The Queen's minions were up in arms not long ago when Britain's former first lady, Cherie Blair, released her memoirs.
In them she complained the royal staffers' practice of unpacking visitors' travel bags had prompted her to leave behind her contraceptive equipment on a second overnight visit to Buckingham Palace. As a result, she conceived baby number four, Leo.
In England this story made headlines, because of Cherie Blair's apparent lack of discretion and tawdry use of the word "contraception".
In Australia, the collective headline was simply: "Prime Minister and wife had it off in Buckingham Palace!"
I love this country.
Surely having sex as a guest in the palace is the blue-blood version of the Mile High Club? My sister and I used to get the giggles just talking about the Queen doing a royal wee, but imagine getting your rocks off in her spare room!
But perhaps Tony and Cherie's moments of royal lust weren't so much childishly impetuous as long-overdue and necessarily enterprising. After all, they were parents of three at the time (God bless them for even wanting sex) and so opportunities at home would have been thin on the ground.
Tony and Cherie would have been flat-out managing the occasional friendly text message, let alone an uninterrupted roll in the hay.

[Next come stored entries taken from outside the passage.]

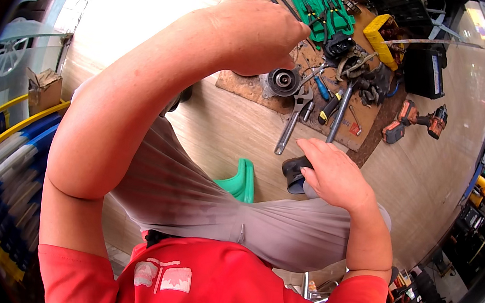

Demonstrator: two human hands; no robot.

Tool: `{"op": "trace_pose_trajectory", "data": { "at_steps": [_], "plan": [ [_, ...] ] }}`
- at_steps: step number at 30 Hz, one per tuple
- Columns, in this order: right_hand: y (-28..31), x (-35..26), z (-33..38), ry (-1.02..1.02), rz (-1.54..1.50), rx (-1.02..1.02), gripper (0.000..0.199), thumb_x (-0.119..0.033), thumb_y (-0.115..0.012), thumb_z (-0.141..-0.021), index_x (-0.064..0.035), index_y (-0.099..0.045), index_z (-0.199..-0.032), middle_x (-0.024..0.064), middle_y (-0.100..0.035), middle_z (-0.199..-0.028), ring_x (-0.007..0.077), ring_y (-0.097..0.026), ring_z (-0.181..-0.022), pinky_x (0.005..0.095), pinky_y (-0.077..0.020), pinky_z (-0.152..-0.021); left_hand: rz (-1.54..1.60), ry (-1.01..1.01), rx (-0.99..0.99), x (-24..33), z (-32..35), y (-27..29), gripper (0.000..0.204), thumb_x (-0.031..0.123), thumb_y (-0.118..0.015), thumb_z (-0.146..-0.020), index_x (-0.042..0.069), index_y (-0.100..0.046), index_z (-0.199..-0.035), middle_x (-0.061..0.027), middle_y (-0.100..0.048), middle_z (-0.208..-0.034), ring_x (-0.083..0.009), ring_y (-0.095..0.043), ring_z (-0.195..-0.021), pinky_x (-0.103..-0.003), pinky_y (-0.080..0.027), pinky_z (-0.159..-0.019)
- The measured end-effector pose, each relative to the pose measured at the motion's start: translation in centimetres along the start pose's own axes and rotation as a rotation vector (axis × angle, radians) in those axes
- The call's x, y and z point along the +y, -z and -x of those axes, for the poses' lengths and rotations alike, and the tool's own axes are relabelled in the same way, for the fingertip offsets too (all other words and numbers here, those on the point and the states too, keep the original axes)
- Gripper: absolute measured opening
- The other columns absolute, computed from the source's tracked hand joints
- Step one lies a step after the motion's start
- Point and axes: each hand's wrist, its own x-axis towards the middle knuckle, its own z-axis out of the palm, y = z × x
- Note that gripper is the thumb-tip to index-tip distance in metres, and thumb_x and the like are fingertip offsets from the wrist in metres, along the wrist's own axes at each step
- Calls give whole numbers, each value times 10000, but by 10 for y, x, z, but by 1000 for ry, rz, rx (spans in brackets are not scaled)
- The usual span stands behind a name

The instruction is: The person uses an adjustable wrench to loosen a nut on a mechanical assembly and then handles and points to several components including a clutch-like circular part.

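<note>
My left hand reaches out over the near-left part of a worn board. Its fingers curl downward and are mostly hidden behind the back of the hand, so what they grip does not show. Just below them lies a round metal part with a dark ringed hub. An adjustable wrench lies against that part. My right hand rests palm down at my right knee with its fingers stretched out, holding nothing. A long grey metal bar ends close to its fingertips, and a black shoe shows beside it.
On the board lie a blue-handled screwdriver, a yellow-black knife and dark gloves. Beyond are a green tool case, a yellow bin and a black box. A cordless driver lies right; a green stool sits beneath me.
</note>
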Motion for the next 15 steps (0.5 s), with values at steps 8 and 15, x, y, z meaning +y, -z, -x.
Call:
{"op": "trace_pose_trajectory", "data": {
  "at_steps": [8,15],
  "plan": [
    [1,0,0,-24,-14,-29,460,-116,-638,-875,-15,-500,-1302,178,-598,-1178,377,-582,-1104,465,-477,-951,-9,24,-5,2,0,2,357,194,-673,-886,33,-585,-1192,-211,-693,-931,-404,-664,-943,-498,-513,-828],
    [-1,2,0,3,-14,-17,484,-112,-629,-873,-7,-496,-1326,178,-588,-1204,373,-573,-1117,463,-472,-954,7,66,-83,6,1,9,332,224,-675,-899,53,-604,-1175,-192,-702,-970,-391,-666,-973,-495,-516,-838]
  ]
}}
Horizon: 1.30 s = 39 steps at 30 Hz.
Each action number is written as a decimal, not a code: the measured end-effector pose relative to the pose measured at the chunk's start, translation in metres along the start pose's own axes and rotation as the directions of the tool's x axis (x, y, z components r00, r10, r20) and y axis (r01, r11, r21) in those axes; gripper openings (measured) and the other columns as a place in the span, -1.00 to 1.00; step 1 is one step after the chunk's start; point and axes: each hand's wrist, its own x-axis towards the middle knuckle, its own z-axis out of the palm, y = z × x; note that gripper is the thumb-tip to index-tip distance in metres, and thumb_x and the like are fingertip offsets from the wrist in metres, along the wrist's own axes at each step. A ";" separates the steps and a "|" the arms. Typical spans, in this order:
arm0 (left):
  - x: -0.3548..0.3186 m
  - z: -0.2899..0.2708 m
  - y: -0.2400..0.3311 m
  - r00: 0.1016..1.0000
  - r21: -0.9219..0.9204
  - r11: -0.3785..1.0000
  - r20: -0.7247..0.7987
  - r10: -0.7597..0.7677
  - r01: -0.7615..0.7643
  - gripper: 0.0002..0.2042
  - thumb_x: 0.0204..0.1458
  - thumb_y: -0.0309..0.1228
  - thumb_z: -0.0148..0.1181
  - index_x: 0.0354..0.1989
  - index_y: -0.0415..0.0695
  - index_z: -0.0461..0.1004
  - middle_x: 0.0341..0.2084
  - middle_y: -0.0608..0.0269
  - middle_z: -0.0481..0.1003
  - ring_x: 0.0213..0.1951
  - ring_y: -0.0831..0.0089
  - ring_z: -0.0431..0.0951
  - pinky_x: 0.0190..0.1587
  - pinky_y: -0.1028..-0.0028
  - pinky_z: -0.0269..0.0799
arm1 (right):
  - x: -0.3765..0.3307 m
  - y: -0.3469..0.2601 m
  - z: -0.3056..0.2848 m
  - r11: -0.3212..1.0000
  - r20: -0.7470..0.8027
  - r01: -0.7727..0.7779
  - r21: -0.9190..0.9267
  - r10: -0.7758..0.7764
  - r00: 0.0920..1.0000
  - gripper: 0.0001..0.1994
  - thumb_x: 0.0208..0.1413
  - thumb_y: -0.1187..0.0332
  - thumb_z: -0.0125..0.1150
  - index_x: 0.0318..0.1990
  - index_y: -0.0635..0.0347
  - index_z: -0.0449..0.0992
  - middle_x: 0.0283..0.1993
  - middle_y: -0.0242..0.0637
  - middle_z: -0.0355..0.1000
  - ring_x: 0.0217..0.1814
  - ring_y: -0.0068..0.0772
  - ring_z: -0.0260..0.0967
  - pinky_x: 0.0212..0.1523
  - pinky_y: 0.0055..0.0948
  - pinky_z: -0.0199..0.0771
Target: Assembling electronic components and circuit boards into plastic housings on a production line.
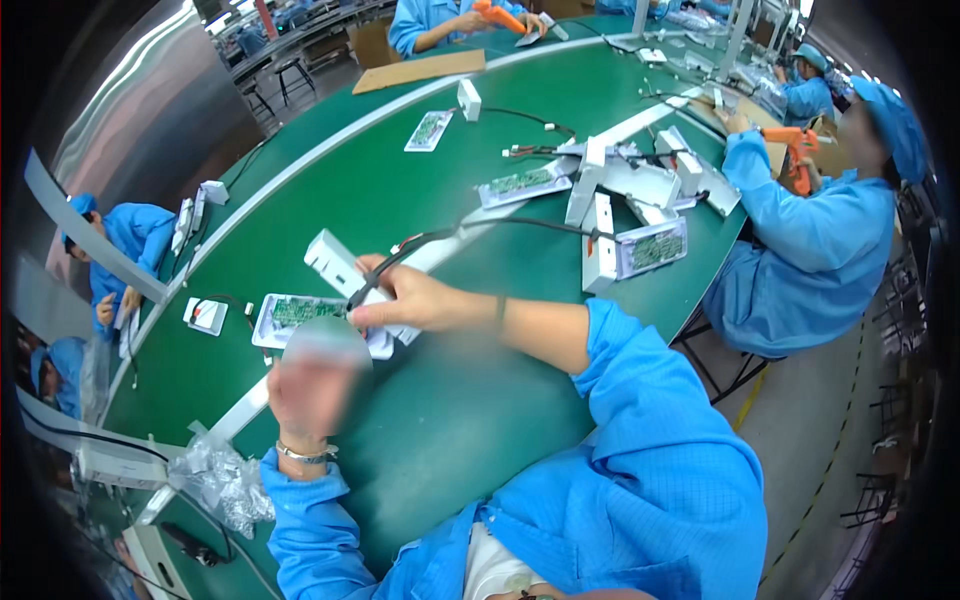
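Note:
My right hand [415, 298] is closed around a long white plastic housing [335, 258] with slots in its side. A black cable [440, 236] runs past its thumb and fingers and off to the right. Beneath lies a white tray-like shell [265, 330] holding a green circuit board [305, 311]. My left hand [312, 395], palm partly turned up, is just in front of this shell. A blurred round patch covers its fingers, so their grip is hidden.
Several white housings [640, 182] with boards and cables are heaped to the right. Another board in a shell [428, 131] lies farther back. Crumpled clear plastic bags [220, 478] lie left. A co-worker [810, 215] with an orange tool [797, 150] sits right; others work around the green table [440, 440].

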 end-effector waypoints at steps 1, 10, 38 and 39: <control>-0.001 -0.002 0.001 0.993 0.214 0.977 -0.121 0.012 0.014 -0.40 0.04 0.01 -0.17 0.16 -0.09 -0.05 0.10 0.22 0.10 0.10 0.29 0.15 0.10 0.23 0.13 | -0.001 0.000 0.003 0.995 -0.020 0.001 -0.097 -0.003 1.000 -0.44 -0.13 0.27 0.25 0.00 0.29 0.17 -0.07 -0.28 0.24 0.01 -0.52 0.13 0.06 -0.49 0.09; 0.039 0.014 -0.003 0.863 0.376 0.902 -0.363 0.352 -0.210 -0.31 0.00 0.16 -0.28 0.10 -0.21 0.01 -0.39 0.17 0.36 -0.37 0.33 0.45 -0.36 0.43 0.42 | -0.003 -0.009 0.002 0.981 -0.044 -0.194 -0.028 0.192 0.980 -0.44 0.09 -0.08 -0.22 -0.03 0.28 0.25 -0.25 -0.29 0.36 -0.32 -0.56 0.36 -0.44 -0.60 0.42; 0.058 -0.006 -0.032 0.738 0.740 0.660 -0.373 0.562 -0.129 -0.36 0.02 0.13 -0.30 -0.20 -0.34 0.29 -0.37 -0.06 0.41 -0.28 0.20 0.44 -0.22 0.39 0.32 | 0.028 0.011 0.036 0.900 -0.122 0.113 -0.422 -0.179 0.976 -0.37 0.12 0.09 -0.21 0.20 0.35 -0.19 0.07 -0.07 0.06 0.10 -0.28 0.04 0.12 -0.42 -0.02; 0.056 -0.003 -0.034 0.781 0.754 0.642 -0.315 0.540 -0.140 -0.39 0.02 0.08 -0.23 -0.14 -0.36 0.23 -0.33 -0.08 0.40 -0.23 0.19 0.42 -0.17 0.40 0.30 | 0.023 0.015 0.031 0.938 -0.072 0.082 -0.337 -0.112 0.991 -0.34 0.12 0.09 -0.23 0.20 0.37 -0.26 0.13 -0.05 -0.01 0.16 -0.24 -0.04 0.17 -0.39 -0.12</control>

In Buckingham Palace - and I so get this - the Blairs spied an all-too-rare night off, not to mention the nation's best security keeping guard over the bedroom door. Frankly, not to have made love in that setting would have been wildly irresponsible.
I pondered the Blairs' royal dalliance when recently my husband and I attempted to share a tender moment at some ungodly hour. Yes, it was one of those special times in a marriage when, each now nursing aging bladders and all manner of stress-related sleeping issues, we successively returned from trips to the loo, tossed and turned, couldn't get back to sleep and eventually, "Soooo how about it?" we murmured.
Within seconds, a scream rang out from the toddler's room - his precious Spiderman pencil case was lost among the bed sheets.
Case solved (or found, as it were), we got back to business, only to suddenly find Miss Four at the corner of the bed, wanting to know when it would be okay to start riding her bike.
"When it's light," my husband replied, wrenching the doona up to his neck.
The littlies proceeded to tag-team with all manner of rude interruptions until finally my eldest awoke, noticed our door shut and wisely offered to make the kids' breakfast. Which is to say her corrupt offer was: "Hey, I'll give you guys a few minutes' peace if I can make pancakes and milkshakes and anything else my heart desires."
Much unpleasant kitchen noise ensued until suddenly Miss 12 banged on the door and declared a state of emergency.
But it was not a fire I discovered upon my (scantily clad) exit - rather the evidence of my toilet-training toddler's abrupt desire to poo on the back deck. It was 6am.
I may well have to visit the palace myself in the next few years if I've any hope of seeing those crown jewels.